§ **WHAT YOU NEED TO DO**
Determine how many lines in the listing below include "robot", and answer with only that number.

(RAW DATA begins)

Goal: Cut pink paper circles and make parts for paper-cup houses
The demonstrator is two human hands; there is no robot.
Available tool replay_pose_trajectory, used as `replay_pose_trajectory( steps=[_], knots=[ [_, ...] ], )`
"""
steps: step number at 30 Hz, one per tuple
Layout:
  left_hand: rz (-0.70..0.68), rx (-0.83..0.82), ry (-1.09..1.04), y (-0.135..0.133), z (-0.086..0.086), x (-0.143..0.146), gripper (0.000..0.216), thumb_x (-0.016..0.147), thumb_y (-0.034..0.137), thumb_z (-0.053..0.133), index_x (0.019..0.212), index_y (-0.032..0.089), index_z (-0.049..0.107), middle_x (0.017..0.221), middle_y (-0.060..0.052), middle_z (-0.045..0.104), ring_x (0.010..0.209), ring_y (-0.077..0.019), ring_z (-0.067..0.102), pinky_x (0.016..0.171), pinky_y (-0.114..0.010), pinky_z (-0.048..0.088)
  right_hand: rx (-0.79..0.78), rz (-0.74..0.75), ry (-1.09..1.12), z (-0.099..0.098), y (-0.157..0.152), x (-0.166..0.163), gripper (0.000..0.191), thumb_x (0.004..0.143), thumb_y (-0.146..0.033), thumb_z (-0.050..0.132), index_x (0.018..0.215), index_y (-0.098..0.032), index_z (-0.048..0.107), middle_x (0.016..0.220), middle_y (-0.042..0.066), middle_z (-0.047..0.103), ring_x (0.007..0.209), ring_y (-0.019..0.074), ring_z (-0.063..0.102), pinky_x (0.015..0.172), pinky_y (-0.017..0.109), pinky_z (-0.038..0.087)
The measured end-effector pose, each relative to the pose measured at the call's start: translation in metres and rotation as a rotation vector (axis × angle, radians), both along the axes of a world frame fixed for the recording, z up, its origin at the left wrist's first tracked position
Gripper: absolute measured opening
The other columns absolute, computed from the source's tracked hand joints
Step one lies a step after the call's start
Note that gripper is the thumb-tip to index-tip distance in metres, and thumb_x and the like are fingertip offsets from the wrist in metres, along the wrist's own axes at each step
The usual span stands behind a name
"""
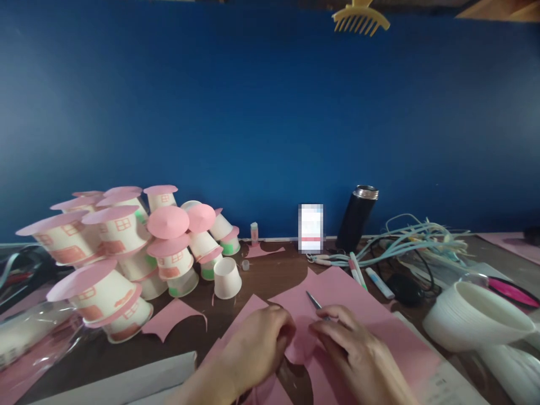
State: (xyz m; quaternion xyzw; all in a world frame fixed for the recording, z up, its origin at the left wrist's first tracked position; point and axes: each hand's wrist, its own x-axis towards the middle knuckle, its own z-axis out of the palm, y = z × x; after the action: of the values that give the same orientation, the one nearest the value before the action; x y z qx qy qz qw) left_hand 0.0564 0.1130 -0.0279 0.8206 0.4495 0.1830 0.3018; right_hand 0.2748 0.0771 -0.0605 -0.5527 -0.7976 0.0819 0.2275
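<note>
My left hand [264, 343] is closed, its curled fingers gripping a small piece of pink paper [301, 346] low in the middle of the view. Across from it, my right hand [358, 351] pinches near the same piece. From the right fingers sticks out a pair of scissors [313, 300], points away from me; only the slim metal blades show and the handles are hidden. Beneath both hands lie large pink sheets [333, 287]. A pink offcut [175, 319] with curved edges rests to the left.
Stacked paper-cup houses [118, 233] with pink roofs crowd the left. An upturned white cup [227, 278] stands beside them. At the back are a glue stick [254, 234] and a black flask [356, 219]. Cables [422, 244], markers [379, 283] and nested white cups [472, 318] occupy the right.
</note>
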Motion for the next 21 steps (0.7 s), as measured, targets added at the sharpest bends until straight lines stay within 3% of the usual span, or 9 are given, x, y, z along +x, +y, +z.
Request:
replay_pose_trajectory(
  steps=[4, 9, 12, 17, 21],
  knots=[
    [-0.041, 0.040, 0.039, -0.002, -0.005, -0.002, 0.017, 0.080, 0.014, 0.055, 0.090, 0.022, 0.066, 0.093, 0.000, 0.068, 0.086, -0.0158, 0.063, 0.073, -0.023, 0.042, -0.018, 0.012, -0.011, 0.005, 0.000, -0.003, 0.024, 0.093, -0.019, 0.049, 0.103, -0.032, 0.067, 0.116, 0.003, 0.065, 0.098, 0.0193, 0.070, 0.074, 0.028, 0.055],
    [-0.064, 0.047, 0.103, -0.006, 0.002, -0.002, 0.020, 0.077, 0.012, 0.058, 0.094, 0.022, 0.065, 0.096, 0.000, 0.067, 0.087, -0.0169, 0.062, 0.073, -0.024, 0.043, -0.030, -0.011, 0.030, 0.008, -0.001, -0.008, 0.021, 0.095, -0.026, 0.047, 0.102, -0.032, 0.066, 0.110, 0.001, 0.067, 0.093, 0.0185, 0.071, 0.073, 0.029, 0.055],
    [-0.052, 0.069, 0.149, -0.008, 0.006, 0.004, 0.012, 0.081, 0.021, 0.062, 0.093, 0.022, 0.066, 0.096, -0.002, 0.066, 0.088, -0.0200, 0.062, 0.074, -0.028, 0.043, -0.036, -0.028, 0.049, 0.007, -0.002, -0.010, 0.020, 0.095, -0.028, 0.047, 0.102, -0.031, 0.066, 0.109, 0.002, 0.067, 0.092, 0.0188, 0.071, 0.074, 0.029, 0.055],
    [-0.052, 0.118, 0.181, -0.011, 0.003, 0.012, 0.010, 0.086, 0.030, 0.063, 0.085, 0.021, 0.066, 0.095, -0.004, 0.065, 0.091, -0.0232, 0.061, 0.076, -0.031, 0.043, -0.055, 0.001, 0.071, 0.009, -0.003, -0.011, 0.020, 0.095, -0.026, 0.048, 0.101, -0.028, 0.067, 0.106, 0.003, 0.068, 0.088, 0.0184, 0.072, 0.073, 0.027, 0.056],
    [-0.051, 0.151, 0.170, -0.009, -0.006, 0.014, 0.011, 0.088, 0.024, 0.056, 0.084, 0.020, 0.066, 0.089, -0.005, 0.065, 0.083, -0.0215, 0.060, 0.069, -0.031, 0.041, -0.020, -0.012, 0.057, 0.007, -0.003, -0.012, 0.028, 0.091, -0.017, 0.047, 0.110, -0.029, 0.064, 0.113, 0.005, 0.065, 0.091, 0.0204, 0.072, 0.074, 0.032, 0.059]
  ],
)
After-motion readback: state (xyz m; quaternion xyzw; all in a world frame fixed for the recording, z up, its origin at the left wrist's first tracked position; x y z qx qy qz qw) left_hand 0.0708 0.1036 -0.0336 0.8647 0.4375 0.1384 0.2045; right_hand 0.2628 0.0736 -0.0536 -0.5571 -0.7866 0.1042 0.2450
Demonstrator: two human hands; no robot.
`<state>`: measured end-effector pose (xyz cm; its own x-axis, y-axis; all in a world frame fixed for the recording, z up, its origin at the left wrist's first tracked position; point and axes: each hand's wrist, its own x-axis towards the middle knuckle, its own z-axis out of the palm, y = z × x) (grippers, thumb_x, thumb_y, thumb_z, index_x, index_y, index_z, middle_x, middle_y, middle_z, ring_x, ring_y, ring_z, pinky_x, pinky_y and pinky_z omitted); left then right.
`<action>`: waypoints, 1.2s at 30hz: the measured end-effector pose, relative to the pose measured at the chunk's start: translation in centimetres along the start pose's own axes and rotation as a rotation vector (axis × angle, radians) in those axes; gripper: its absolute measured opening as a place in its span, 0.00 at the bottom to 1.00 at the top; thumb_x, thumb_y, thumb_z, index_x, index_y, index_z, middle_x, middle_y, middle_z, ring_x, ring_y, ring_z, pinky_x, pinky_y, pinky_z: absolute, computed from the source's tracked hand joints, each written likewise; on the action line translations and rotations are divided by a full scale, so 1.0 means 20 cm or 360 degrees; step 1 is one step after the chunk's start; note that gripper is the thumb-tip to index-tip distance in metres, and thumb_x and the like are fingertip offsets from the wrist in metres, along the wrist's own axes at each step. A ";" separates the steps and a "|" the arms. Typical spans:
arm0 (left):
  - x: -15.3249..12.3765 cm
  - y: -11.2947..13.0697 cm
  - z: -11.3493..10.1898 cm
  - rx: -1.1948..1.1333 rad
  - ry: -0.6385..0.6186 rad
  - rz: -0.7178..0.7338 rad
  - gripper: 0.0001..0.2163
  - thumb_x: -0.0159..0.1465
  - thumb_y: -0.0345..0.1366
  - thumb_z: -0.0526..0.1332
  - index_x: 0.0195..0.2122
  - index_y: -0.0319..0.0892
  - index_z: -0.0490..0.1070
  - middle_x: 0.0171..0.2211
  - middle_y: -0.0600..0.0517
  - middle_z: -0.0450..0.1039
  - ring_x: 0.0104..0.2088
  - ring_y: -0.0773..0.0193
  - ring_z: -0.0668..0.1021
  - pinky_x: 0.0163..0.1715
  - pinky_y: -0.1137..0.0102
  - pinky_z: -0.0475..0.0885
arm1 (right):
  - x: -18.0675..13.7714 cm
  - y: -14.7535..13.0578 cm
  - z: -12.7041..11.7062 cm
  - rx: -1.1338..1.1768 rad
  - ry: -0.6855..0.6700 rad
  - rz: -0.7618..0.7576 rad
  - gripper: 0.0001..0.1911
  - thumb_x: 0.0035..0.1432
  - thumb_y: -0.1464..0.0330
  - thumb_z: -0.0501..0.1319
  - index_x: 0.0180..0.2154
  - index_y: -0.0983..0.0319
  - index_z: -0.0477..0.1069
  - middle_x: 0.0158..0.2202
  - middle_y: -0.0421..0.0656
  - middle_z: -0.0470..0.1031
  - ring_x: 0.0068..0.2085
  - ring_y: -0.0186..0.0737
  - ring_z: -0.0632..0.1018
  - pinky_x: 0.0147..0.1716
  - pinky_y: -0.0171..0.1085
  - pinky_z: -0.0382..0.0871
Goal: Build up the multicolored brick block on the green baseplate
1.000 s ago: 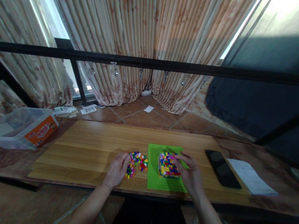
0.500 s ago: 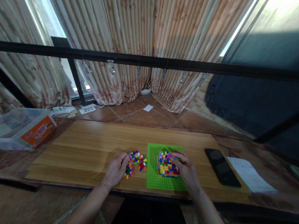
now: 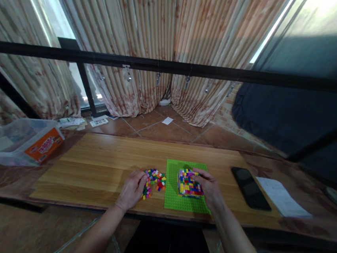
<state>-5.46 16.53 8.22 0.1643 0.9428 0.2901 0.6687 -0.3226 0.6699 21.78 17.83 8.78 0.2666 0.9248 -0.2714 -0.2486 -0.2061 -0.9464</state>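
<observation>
A green studded baseplate (image 3: 170,200) lies on the table, bearing a low block of many-coloured toy bricks (image 3: 187,184). My right hand (image 3: 210,188) rests at the right side of that block. Its thumb and index finger come together over the top bricks; anything between the fingertips is too small to make out. Left of the baseplate is a pile of loose small bricks (image 3: 154,177) in mixed colours. Beside the pile's left edge sits my left hand (image 3: 132,188), its fingers curled together and partly covering some bricks. What they hold, if anything, is hidden.
A black phone (image 3: 251,189) and white papers (image 3: 283,198) lie to the right. At the far left stands a clear plastic bin (image 3: 15,139) with an orange label. The wooden table (image 3: 93,167) has a black metal bar (image 3: 174,67) beyond it, before the curtains.
My right thumb and index finger have shifted slightly over the block's top. My left hand stays by the pile. The camera view has shifted a little.
</observation>
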 end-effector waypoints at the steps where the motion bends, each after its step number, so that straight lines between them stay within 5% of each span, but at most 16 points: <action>1: 0.00 0.00 0.00 0.0005 -0.0011 0.0017 0.13 0.66 0.42 0.47 0.30 0.44 0.66 0.29 0.51 0.69 0.35 0.62 0.73 0.39 0.68 0.68 | 0.00 0.00 0.00 0.0002 0.0010 -0.0005 0.22 0.29 0.65 0.73 0.34 0.61 0.78 0.26 0.40 0.79 0.25 0.39 0.77 0.26 0.38 0.71; 9: -0.01 -0.01 0.02 0.0098 -0.0011 0.0138 0.14 0.67 0.41 0.46 0.30 0.43 0.66 0.30 0.50 0.69 0.36 0.61 0.72 0.38 0.67 0.68 | -0.02 -0.02 0.06 0.0057 0.0071 0.0017 0.19 0.29 0.68 0.71 0.32 0.62 0.77 0.25 0.40 0.78 0.24 0.37 0.76 0.24 0.36 0.71; 15: -0.02 -0.01 0.02 0.0183 0.0160 0.0160 0.13 0.67 0.40 0.46 0.31 0.44 0.67 0.30 0.50 0.71 0.35 0.61 0.74 0.38 0.67 0.69 | -0.03 0.01 0.03 0.0093 0.0010 -0.0102 0.26 0.31 0.65 0.72 0.39 0.61 0.76 0.30 0.40 0.80 0.29 0.39 0.78 0.30 0.39 0.73; 20: -0.03 -0.03 0.02 0.0268 0.0333 0.0039 0.12 0.67 0.39 0.46 0.34 0.44 0.67 0.29 0.50 0.73 0.32 0.61 0.76 0.34 0.68 0.69 | -0.13 0.05 -0.07 0.0123 0.0352 -0.0452 0.25 0.36 0.61 0.71 0.41 0.60 0.76 0.35 0.43 0.79 0.35 0.41 0.78 0.36 0.40 0.72; 26: -0.01 -0.05 0.01 0.0265 0.0449 -0.0210 0.11 0.66 0.40 0.47 0.36 0.44 0.66 0.25 0.51 0.73 0.26 0.61 0.76 0.27 0.70 0.66 | -0.41 0.15 -0.17 -0.0157 0.0569 -0.0447 0.19 0.40 0.55 0.68 0.33 0.60 0.78 0.34 0.46 0.80 0.38 0.47 0.78 0.42 0.45 0.72; 31: -0.16 0.07 0.03 -0.0128 0.0426 -0.0380 0.15 0.65 0.48 0.47 0.34 0.45 0.66 0.25 0.51 0.71 0.25 0.61 0.75 0.27 0.68 0.68 | -0.64 0.26 -0.10 -0.0463 0.0270 -0.0502 0.15 0.48 0.55 0.64 0.33 0.58 0.79 0.35 0.46 0.79 0.39 0.47 0.78 0.40 0.41 0.73; 36: -0.53 0.26 0.25 -0.0821 -0.0212 -0.0755 0.27 0.55 0.66 0.46 0.24 0.47 0.65 0.18 0.53 0.65 0.17 0.64 0.69 0.20 0.68 0.68 | -0.78 0.33 0.04 -0.0628 -0.0287 -0.0670 0.13 0.56 0.58 0.58 0.38 0.54 0.78 0.35 0.45 0.78 0.36 0.42 0.79 0.33 0.35 0.73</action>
<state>-0.09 5.18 5.21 0.0500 0.9830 -0.1768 0.2668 0.1574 0.9508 15.19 2.29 6.96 0.0962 0.9852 0.1421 0.2174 0.1185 -0.9689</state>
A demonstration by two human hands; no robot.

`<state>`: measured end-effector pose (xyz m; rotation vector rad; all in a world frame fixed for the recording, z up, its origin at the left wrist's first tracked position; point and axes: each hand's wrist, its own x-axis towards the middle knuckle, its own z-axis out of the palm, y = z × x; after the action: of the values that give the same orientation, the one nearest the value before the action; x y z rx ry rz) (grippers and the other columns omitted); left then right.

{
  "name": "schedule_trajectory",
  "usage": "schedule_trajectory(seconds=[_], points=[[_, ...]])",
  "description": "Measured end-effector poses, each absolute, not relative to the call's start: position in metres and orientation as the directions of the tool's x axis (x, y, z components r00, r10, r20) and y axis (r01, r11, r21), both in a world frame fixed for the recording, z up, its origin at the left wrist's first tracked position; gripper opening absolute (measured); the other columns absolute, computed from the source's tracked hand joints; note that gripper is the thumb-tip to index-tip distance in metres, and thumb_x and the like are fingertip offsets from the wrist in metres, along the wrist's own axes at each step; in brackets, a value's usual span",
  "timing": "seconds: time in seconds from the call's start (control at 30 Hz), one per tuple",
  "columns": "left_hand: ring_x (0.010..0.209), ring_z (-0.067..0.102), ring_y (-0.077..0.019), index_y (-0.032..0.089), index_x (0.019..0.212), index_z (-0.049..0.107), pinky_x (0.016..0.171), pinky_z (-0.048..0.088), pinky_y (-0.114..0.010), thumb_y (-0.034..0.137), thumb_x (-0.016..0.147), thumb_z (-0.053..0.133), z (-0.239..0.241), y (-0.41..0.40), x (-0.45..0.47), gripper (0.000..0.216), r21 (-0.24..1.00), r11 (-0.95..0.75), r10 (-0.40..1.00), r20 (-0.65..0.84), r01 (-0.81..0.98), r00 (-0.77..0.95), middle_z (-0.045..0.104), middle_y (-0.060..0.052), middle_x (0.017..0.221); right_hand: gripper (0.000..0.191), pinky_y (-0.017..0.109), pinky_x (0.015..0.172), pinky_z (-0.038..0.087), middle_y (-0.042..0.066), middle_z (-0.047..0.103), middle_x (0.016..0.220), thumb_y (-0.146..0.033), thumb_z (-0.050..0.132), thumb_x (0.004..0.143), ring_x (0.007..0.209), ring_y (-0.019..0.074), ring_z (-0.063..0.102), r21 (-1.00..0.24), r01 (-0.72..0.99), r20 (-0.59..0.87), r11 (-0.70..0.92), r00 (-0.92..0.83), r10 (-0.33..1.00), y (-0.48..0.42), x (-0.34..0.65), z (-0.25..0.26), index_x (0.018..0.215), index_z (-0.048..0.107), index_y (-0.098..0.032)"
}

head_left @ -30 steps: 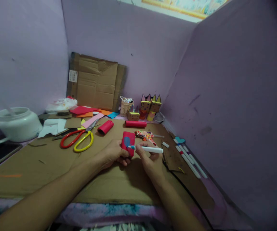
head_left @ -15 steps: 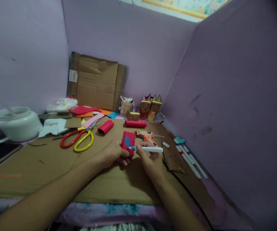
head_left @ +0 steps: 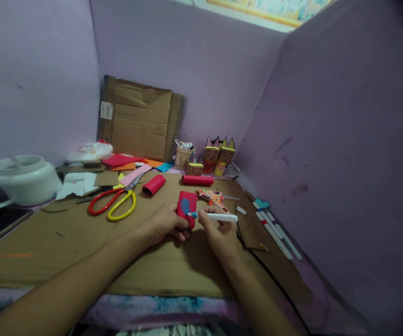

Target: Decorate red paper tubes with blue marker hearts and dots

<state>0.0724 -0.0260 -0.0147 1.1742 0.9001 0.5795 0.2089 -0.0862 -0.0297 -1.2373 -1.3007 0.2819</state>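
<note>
My left hand [head_left: 173,222] grips a small red paper-covered piece [head_left: 191,200] by its lower left side, over the cardboard. A blue heart shape [head_left: 185,205] shows on the red face. Between the fingers of my right hand [head_left: 220,228] is a white felt-tip marker [head_left: 224,217], lying nearly level. Its blue tip touches the lower part of the heart, or sits just over it. Just behind lies a floral-patterned piece [head_left: 211,196]. Farther back are a red paper roll [head_left: 197,180] and a red paper tube [head_left: 154,185].
Scissors [head_left: 122,198] with red and yellow handles lie at left, near a white mug [head_left: 26,179] and a dark phone [head_left: 0,226]. Several markers [head_left: 274,231] rest along the right wall. Cat-eared cardboard figures [head_left: 218,156] and a cup of tools [head_left: 184,156] stand at the back.
The marker's tip has shifted very slightly at the heart's lower edge. Both hands keep their hold and place.
</note>
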Motion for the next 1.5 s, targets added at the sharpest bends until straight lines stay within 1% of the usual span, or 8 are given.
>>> schedule_trajectory(seconds=[0.33, 0.47, 0.67, 0.83, 1.0, 1.23, 1.5], points=[[0.043, 0.058, -0.0120, 0.010, 0.079, 0.058, 0.038, 0.047, -0.019, 0.006, 0.052, 0.063, -0.014, -0.026, 0.072, 0.027, 0.946, 0.318, 0.790, -0.297, 0.056, 0.536, 0.065, -0.003, 0.060, 0.020, 0.029, 0.060, 0.041, -0.001, 0.063, 0.058, -0.032, 0.060, 0.079, 0.059, 0.0157, 0.056, -0.764, 0.487, 0.602, 0.423, 0.303, 0.739, -0.087, 0.208, -0.029, 0.062, 0.062, -0.020], [0.044, 0.059, -0.0121, 0.010, 0.078, 0.058, 0.038, 0.047, -0.020, 0.007, 0.053, 0.065, -0.015, -0.026, 0.072, 0.026, 0.946, 0.322, 0.789, -0.294, 0.045, 0.540, 0.066, -0.004, 0.062, 0.020, 0.029, 0.060, 0.042, 0.000, 0.063, 0.060, -0.032, 0.060, 0.080, 0.063, 0.0171, 0.058, -0.775, 0.487, 0.587, 0.403, 0.315, 0.746, -0.087, 0.210, -0.031, 0.064, 0.062, -0.020], [0.044, 0.058, -0.0116, 0.011, 0.076, 0.058, 0.038, 0.047, -0.019, 0.008, 0.053, 0.064, -0.015, -0.026, 0.071, 0.024, 0.948, 0.314, 0.784, -0.285, 0.044, 0.551, 0.065, -0.003, 0.059, 0.020, 0.029, 0.057, 0.040, 0.001, 0.063, 0.060, -0.032, 0.061, 0.079, 0.062, 0.0172, 0.057, -0.787, 0.463, 0.576, 0.408, 0.311, 0.756, -0.087, 0.209, -0.030, 0.063, 0.062, -0.020], [0.043, 0.057, -0.0115, 0.012, 0.072, 0.057, 0.039, 0.048, -0.019, 0.009, 0.054, 0.065, -0.015, -0.027, 0.071, 0.020, 0.949, 0.312, 0.786, -0.282, 0.040, 0.551, 0.064, -0.002, 0.056, 0.022, 0.028, 0.058, 0.041, 0.001, 0.061, 0.060, -0.036, 0.061, 0.080, 0.062, 0.0165, 0.056, -0.813, 0.444, 0.553, 0.377, 0.388, 0.737, -0.086, 0.212, -0.033, 0.065, 0.062, -0.019], [0.044, 0.058, -0.0122, 0.012, 0.072, 0.055, 0.039, 0.048, -0.020, 0.008, 0.057, 0.064, -0.015, -0.027, 0.072, 0.018, 0.947, 0.319, 0.786, -0.290, 0.045, 0.546, 0.063, -0.003, 0.053, 0.023, 0.028, 0.059, 0.045, 0.000, 0.062, 0.063, -0.039, 0.061, 0.082, 0.063, 0.0161, 0.058, -0.825, 0.405, 0.555, 0.393, 0.451, 0.699, -0.083, 0.216, -0.039, 0.071, 0.064, -0.019], [0.042, 0.058, -0.0117, 0.012, 0.073, 0.055, 0.038, 0.046, -0.019, 0.006, 0.057, 0.065, -0.016, -0.026, 0.072, 0.019, 0.948, 0.313, 0.786, -0.288, 0.049, 0.548, 0.063, -0.002, 0.054, 0.020, 0.029, 0.061, 0.045, 0.002, 0.065, 0.067, -0.037, 0.061, 0.082, 0.066, 0.0167, 0.060, -0.814, 0.422, 0.566, 0.399, 0.427, 0.705, -0.084, 0.214, -0.034, 0.073, 0.067, -0.019], [0.043, 0.057, -0.0115, 0.012, 0.073, 0.055, 0.038, 0.046, -0.019, 0.009, 0.057, 0.069, -0.018, -0.026, 0.072, 0.022, 0.955, 0.294, 0.782, -0.261, 0.035, 0.567, 0.063, -0.002, 0.055, 0.017, 0.029, 0.063, 0.046, 0.002, 0.067, 0.070, -0.034, 0.063, 0.082, 0.069, 0.0175, 0.061, -0.808, 0.415, 0.577, 0.418, 0.417, 0.702, -0.083, 0.214, -0.037, 0.075, 0.067, -0.020]])
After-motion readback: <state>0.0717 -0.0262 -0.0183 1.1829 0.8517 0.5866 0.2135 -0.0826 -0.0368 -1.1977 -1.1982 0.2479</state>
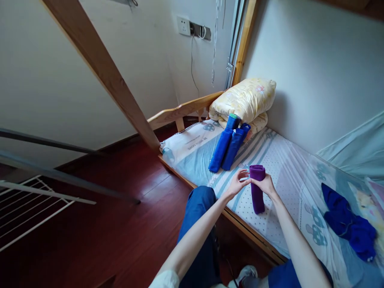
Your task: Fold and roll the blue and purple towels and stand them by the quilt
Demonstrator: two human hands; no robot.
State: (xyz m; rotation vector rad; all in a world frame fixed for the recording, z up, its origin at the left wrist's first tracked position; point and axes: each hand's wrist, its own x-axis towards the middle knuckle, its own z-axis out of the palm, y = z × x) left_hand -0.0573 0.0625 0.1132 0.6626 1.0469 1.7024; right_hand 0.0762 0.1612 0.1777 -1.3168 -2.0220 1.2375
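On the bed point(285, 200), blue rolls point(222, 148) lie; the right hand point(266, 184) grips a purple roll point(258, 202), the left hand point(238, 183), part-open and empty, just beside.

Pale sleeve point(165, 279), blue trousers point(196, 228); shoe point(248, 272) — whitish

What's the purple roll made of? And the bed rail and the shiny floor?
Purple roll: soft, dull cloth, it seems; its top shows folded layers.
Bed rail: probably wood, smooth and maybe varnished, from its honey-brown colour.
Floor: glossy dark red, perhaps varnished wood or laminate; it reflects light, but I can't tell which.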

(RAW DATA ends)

§ **EXERCISE SOLUTION**
4